They found an empty table in the corner with two mismatched, rickety folding chairs. Christmas lights were strewn across the exposed rafters in the low ceiling in October, but they provided more mood than illumination. A waiter brought them two shot glasses of dark liquid of dubious origin and accepted a dollar in return.

Once his eyes adjusted to the shadows and thick curtain of cigarette smoke, Joe spied a woman sitting at an upright piano next to a drummer and an upright bass player. She was dark-skinned and oval-faced framed by a neat perm and a neater black dress. She sat with straightened dignity on the bench and her long fingers danced across the keys. She was half-singing, half-moaning something called “I Love You, Porgy.”
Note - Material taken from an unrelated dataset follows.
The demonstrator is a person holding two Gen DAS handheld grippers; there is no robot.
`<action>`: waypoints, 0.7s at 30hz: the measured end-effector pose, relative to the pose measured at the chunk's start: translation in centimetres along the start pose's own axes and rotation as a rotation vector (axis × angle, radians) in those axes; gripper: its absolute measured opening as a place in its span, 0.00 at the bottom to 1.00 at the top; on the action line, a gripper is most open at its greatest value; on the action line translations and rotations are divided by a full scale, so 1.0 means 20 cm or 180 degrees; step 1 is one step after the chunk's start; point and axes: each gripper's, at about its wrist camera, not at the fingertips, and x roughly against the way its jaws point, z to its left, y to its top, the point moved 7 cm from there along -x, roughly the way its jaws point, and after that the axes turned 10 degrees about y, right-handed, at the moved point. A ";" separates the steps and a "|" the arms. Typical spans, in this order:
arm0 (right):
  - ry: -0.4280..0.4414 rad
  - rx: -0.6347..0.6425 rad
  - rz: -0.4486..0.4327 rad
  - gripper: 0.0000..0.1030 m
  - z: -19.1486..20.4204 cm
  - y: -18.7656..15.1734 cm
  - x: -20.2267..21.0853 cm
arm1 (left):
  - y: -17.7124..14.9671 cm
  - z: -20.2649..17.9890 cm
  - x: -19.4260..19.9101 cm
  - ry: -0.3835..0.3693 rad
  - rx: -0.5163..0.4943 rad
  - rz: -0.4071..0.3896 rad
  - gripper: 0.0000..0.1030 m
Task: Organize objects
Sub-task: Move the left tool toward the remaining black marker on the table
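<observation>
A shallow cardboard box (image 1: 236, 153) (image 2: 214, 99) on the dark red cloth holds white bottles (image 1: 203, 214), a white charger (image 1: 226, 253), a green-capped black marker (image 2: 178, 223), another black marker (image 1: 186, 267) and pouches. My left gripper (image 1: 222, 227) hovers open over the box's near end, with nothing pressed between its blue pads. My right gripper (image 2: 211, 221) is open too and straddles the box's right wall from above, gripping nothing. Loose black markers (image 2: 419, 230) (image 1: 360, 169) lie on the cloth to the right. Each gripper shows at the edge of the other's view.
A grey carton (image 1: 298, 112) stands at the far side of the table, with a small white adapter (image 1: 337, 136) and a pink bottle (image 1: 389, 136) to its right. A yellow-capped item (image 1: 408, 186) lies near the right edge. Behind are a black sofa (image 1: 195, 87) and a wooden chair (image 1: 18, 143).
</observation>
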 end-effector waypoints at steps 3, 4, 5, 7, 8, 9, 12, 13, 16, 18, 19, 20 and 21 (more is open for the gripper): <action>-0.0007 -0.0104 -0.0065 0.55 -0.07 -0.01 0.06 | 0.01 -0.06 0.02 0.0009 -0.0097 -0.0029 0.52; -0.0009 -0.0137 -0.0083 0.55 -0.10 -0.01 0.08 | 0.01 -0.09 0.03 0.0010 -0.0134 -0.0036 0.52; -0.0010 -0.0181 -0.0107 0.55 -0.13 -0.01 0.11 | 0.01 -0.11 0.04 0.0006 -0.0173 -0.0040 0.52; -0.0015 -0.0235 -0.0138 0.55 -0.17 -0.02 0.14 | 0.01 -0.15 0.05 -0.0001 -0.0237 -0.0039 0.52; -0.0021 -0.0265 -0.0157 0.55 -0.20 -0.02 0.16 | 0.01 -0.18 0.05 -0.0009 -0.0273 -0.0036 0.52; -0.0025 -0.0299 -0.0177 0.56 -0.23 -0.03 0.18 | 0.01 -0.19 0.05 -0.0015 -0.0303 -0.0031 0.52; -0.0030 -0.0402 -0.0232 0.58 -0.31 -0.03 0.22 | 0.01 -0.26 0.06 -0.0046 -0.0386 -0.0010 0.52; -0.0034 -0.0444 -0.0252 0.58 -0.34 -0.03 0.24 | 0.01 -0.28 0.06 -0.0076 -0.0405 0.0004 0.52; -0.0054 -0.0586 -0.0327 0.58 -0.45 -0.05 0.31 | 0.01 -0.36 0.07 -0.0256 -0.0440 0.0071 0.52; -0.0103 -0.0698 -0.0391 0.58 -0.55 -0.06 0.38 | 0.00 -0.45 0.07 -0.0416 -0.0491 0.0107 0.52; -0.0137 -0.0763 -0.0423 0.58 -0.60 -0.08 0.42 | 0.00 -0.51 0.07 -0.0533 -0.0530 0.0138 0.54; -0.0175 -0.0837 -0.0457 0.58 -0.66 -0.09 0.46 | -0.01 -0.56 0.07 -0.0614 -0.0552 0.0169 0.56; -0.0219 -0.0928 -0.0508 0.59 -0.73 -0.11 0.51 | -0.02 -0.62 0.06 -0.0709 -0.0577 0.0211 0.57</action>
Joe recognized the title from his reading about the banned Jewish/Negro musical Porgy and Bess, but of course he had never heard the song before. Something about the flattened notes in the chords and ache in the vocal got under Joe’s skin. He knew dozens of songs about unrequited love, but none them sounded like the real knot in your stomach that accompanies such frustration. This one did. It seemed impossible that this Negro lady was saying what he felt about Juliana Crain, his ex-lover now somewhere in the Neutral Zone, but she was.

The pot dealer started clapping and singing along when the High Castle singer chanted the lyrics to “Sea Lion Woman,” a strange nursery rhyme about alluring female sirens on the shore. She took a piano solo on “It Don’t Mean a Thing” and seemed to be equally seductive and threatening when she sang “Don’t Let Me Be Misunderstood.” Was that romantic or political? There was no such question about the final two songs: “Jim Crow” and “Mississippi God Damn.” The crowd was on its feet egging her on as she belted out the words.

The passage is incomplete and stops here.